The study titled “What prevents pregnant women from adhering to the continuum of maternal care? Evidence on interrelated mechanisms from a cohort study in Kenya” provides insights into the determinants of maternal care utilization and the interrelationships between key components of maternal care. The study aims to improve access to maternal health by understanding the factors that influence pregnant women’s adherence to the continuum of maternal care.

Based on the findings of the study, the following recommendations can be developed into innovations to improve access to maternal health:

1. Early initiation of antenatal care (ANC): Encourage pregnant women to seek ANC services as early as possible in their pregnancy. This can be achieved through community awareness campaigns, mobile health applications, and targeted interventions for vulnerable populations such as pregnant teenagers.

2. Increase the number of ANC visits: Promote the importance of regular ANC visits by educating pregnant women about the benefits of multiple visits, such as early detection and management of pregnancy complications.
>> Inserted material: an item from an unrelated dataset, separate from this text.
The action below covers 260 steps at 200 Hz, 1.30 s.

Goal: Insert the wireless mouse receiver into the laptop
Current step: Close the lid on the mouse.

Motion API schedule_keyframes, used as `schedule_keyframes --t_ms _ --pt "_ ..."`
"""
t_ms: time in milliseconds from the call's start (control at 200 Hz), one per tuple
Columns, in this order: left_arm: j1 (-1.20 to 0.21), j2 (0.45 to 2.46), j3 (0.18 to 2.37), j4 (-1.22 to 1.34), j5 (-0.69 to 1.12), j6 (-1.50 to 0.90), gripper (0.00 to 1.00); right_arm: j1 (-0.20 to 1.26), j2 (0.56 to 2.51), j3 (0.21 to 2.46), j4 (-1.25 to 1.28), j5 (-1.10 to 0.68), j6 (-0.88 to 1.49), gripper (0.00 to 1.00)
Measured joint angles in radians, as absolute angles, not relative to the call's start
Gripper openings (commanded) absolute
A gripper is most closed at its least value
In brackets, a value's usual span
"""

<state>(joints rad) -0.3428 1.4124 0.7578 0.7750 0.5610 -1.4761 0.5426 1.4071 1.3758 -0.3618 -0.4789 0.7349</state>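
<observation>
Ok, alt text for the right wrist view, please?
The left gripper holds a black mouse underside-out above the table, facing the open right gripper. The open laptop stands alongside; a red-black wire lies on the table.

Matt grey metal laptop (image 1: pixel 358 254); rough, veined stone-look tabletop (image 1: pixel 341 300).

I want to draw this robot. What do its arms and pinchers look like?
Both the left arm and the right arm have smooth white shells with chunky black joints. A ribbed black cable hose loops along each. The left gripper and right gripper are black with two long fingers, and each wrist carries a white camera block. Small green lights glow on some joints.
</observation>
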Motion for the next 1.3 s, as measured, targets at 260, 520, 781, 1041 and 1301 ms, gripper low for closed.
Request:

Implement strategies to reduce barriers to accessing ANC services, such as improving transportation infrastructure and providing financial incentives for ANC attendance.

3. Enhance utilization of skilled birth attendance (SBA): Emphasize the importance of skilled birth attendance for safe delivery and postnatal care. Implement interventions to increase awareness and knowledge about the benefits of SBA, address cultural beliefs and practices that may hinder SBA utilization, and improve the availability and quality of skilled birth attendants in healthcare facilities.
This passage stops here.